> [Directions for this task]: Only one stretch of the records below is wanted: the lines from the one holding "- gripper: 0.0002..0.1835" through the one holding "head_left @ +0". Return it exactly, both ends included.

> [Records from a collection]:
◇ ◇ ◇

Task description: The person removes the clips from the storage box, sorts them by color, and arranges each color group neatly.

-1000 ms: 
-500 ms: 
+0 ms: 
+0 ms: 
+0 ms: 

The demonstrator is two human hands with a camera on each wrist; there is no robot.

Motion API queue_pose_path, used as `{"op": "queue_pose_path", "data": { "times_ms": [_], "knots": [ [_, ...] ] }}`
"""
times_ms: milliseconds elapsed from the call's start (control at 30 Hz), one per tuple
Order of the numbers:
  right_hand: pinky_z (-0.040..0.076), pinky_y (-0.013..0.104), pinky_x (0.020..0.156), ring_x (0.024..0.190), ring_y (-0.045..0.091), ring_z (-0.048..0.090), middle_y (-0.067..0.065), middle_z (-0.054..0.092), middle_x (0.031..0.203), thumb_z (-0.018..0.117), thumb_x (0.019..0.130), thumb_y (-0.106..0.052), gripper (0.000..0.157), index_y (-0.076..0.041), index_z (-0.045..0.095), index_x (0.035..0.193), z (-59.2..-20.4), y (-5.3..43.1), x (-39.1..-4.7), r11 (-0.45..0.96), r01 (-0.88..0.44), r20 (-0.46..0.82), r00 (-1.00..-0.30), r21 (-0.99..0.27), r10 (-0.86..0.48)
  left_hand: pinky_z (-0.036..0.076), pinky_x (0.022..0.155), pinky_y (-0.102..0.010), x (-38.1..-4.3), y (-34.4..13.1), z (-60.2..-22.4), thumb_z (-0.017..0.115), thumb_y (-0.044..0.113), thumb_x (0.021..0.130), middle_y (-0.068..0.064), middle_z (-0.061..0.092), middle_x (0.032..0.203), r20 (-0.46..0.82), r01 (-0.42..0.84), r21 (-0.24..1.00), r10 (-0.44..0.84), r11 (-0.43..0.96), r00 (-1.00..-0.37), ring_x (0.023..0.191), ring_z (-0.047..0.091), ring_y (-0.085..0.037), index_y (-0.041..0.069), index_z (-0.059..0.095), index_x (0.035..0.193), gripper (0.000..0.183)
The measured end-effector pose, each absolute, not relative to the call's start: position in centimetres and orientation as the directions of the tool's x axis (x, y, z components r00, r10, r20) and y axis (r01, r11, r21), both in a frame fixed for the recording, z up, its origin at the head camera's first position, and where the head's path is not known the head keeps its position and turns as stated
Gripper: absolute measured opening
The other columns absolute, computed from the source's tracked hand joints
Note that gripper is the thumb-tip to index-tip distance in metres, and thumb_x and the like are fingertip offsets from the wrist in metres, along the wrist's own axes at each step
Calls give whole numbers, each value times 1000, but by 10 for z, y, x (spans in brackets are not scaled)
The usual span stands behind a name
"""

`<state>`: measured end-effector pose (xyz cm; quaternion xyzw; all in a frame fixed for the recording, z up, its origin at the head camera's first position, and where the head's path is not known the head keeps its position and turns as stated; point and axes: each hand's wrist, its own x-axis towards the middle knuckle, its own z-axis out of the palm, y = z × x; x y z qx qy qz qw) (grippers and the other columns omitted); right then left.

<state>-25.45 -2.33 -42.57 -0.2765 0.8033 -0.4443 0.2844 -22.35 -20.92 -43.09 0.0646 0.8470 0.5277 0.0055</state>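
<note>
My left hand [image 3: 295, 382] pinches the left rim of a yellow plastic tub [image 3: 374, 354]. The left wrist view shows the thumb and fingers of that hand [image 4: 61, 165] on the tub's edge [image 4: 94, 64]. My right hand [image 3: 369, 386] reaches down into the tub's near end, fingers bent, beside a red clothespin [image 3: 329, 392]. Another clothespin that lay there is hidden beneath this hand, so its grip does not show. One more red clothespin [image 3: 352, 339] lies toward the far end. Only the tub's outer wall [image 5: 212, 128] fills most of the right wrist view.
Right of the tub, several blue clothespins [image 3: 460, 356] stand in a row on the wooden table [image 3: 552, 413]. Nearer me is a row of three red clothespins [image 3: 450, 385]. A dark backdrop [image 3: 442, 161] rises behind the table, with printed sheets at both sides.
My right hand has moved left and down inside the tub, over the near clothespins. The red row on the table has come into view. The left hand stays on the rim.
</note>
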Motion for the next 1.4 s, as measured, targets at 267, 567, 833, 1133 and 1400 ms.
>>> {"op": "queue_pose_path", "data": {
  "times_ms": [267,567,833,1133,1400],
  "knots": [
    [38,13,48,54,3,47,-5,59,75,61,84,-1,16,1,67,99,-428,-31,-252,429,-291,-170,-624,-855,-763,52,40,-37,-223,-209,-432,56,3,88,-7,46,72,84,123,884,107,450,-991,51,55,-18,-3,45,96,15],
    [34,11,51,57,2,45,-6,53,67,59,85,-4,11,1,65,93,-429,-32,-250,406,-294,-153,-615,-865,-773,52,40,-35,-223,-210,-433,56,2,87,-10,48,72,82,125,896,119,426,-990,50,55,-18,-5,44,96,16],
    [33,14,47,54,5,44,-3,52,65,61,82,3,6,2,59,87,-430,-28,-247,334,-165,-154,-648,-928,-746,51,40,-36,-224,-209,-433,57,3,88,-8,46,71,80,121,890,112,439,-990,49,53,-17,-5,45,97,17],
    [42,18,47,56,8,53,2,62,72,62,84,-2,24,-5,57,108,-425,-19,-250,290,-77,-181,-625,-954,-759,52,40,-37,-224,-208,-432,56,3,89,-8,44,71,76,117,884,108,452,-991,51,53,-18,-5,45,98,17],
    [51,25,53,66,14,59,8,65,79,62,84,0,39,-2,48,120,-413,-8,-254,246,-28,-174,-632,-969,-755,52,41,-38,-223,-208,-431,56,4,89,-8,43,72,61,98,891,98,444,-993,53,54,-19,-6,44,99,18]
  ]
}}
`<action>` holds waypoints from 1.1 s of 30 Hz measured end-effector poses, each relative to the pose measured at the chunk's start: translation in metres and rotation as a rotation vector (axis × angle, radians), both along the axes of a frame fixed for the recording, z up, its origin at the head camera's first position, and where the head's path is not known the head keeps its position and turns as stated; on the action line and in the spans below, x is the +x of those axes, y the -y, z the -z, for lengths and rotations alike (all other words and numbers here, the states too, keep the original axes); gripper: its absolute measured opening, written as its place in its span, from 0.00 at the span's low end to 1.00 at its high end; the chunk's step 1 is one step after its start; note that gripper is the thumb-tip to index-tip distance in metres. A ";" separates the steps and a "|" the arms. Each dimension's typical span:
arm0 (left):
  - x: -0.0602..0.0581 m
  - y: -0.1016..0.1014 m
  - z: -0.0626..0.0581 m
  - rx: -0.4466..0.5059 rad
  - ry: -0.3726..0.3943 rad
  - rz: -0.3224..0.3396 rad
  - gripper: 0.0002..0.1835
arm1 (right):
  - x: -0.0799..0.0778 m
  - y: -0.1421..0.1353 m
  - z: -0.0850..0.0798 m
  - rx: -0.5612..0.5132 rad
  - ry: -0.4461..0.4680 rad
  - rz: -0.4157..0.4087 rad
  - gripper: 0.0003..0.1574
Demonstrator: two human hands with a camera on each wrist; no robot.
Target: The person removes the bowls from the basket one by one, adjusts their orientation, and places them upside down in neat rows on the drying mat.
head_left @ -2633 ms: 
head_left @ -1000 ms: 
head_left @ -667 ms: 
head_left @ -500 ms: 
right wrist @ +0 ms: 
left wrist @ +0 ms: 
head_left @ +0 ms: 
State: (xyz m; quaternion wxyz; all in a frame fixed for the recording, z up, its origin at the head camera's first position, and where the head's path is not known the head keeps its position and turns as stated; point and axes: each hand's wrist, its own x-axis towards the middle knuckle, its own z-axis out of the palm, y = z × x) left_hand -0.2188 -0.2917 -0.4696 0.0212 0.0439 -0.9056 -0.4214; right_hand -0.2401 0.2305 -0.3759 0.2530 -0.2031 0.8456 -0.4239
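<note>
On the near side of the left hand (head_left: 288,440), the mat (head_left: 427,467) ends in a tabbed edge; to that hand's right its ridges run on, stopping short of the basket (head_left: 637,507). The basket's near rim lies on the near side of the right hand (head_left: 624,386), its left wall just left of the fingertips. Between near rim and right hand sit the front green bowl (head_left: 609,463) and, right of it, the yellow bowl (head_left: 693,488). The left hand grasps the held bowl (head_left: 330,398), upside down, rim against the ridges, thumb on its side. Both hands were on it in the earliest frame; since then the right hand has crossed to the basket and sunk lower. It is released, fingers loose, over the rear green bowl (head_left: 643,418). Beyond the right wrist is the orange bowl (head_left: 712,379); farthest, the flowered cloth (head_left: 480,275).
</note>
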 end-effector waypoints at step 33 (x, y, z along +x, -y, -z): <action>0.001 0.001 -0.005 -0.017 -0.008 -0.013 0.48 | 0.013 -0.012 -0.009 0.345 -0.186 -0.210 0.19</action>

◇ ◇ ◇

> [Solved exercise]:
  - gripper: 0.0002..0.1835
arm1 (right):
  - x: -0.0799..0.0778 m
  - y: -0.1421..0.1353 m
  - z: -0.0850..0.0798 m
  - rx: -0.5612..0.5132 rad
  - ry: -0.4461..0.4680 rad
  - rz: -0.4157..0.4087 rad
  - gripper: 0.0003..0.1574
Demonstrator: two human hands with a camera on each wrist; no robot.
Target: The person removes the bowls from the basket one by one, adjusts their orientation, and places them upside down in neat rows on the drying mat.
head_left @ -2633 ms: 
head_left @ -1000 ms: 
head_left @ -667 ms: 
head_left @ -500 ms: 
right wrist @ +0 ms: 
left wrist @ +0 ms: 
head_left @ +0 ms: 

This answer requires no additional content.